Exercise brief: Below are entries; output exactly the lines from the one with "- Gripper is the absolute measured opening" to the one with "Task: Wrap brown", both included, and nothing else.
===== Data for review =====
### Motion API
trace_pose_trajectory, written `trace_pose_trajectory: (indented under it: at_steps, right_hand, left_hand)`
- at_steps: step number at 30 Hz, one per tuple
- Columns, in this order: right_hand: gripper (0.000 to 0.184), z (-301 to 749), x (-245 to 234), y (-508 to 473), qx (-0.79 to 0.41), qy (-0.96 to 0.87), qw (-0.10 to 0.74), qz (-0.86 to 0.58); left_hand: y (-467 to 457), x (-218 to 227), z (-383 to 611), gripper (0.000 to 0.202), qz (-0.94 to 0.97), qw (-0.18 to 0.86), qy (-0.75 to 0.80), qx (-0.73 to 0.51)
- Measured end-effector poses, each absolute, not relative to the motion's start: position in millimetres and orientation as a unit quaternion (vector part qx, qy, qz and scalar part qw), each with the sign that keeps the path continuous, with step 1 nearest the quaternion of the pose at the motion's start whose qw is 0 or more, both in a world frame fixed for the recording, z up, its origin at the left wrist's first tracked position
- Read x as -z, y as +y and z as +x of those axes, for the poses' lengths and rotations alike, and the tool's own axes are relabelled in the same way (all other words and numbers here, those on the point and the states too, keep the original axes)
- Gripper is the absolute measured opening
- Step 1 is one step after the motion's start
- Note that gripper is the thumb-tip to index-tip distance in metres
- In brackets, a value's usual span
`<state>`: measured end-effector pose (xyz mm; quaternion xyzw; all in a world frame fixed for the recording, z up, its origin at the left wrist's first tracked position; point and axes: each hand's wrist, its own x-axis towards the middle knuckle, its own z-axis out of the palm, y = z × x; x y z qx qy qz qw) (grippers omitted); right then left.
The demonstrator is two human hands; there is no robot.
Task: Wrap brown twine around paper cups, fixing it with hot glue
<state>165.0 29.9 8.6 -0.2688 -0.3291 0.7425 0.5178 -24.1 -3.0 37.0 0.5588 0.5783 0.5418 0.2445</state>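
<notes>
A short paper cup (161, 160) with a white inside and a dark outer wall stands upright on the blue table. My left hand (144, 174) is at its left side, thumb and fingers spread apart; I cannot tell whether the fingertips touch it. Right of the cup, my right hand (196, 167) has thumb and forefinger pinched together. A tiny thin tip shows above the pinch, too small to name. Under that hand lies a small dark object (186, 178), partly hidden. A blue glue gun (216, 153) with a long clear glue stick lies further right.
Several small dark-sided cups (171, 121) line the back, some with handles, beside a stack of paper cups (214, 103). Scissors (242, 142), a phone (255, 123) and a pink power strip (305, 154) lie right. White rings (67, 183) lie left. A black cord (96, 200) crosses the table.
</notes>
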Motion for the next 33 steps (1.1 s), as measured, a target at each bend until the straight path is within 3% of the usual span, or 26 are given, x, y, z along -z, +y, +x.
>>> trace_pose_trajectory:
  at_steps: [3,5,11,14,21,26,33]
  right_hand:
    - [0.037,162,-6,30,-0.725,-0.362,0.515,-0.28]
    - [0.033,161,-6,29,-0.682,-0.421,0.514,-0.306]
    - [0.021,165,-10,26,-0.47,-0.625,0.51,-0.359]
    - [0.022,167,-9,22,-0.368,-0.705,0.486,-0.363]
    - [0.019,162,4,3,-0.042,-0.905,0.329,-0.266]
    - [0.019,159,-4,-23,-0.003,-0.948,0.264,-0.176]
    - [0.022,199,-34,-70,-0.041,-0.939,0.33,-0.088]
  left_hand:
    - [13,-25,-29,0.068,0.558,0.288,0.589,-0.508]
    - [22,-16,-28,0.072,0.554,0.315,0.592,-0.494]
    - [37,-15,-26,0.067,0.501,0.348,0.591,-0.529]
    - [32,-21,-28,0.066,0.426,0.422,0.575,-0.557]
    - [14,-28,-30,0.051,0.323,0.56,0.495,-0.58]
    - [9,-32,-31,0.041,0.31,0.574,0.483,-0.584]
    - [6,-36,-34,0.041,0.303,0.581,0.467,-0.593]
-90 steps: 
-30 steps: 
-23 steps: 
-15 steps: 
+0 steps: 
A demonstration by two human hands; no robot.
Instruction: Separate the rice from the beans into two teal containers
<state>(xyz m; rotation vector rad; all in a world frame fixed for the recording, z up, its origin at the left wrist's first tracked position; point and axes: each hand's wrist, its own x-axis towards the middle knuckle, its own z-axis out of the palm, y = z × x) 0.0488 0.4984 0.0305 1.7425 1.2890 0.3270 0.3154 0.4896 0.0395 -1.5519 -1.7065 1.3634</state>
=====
Task answer:
- Gripper is the absolute measured opening
- Step 1 is one step after the motion's start
- Note that gripper is the thumb-tip to index-tip distance in metres
- In brackets, a value's usual span
`<state>`: measured end-effector pose (xyz mm; quaternion xyzw; all in a world frame fixed for the recording, z up, its origin at the left wrist's first tracked position; point and axes: each hand's wrist, its own x-axis towards the middle knuckle, its own z-axis out of the palm, y = z × x; x y z qx qy qz qw) (grippers omitted); right then left.
The demonstrator is two human hands; there is no robot.
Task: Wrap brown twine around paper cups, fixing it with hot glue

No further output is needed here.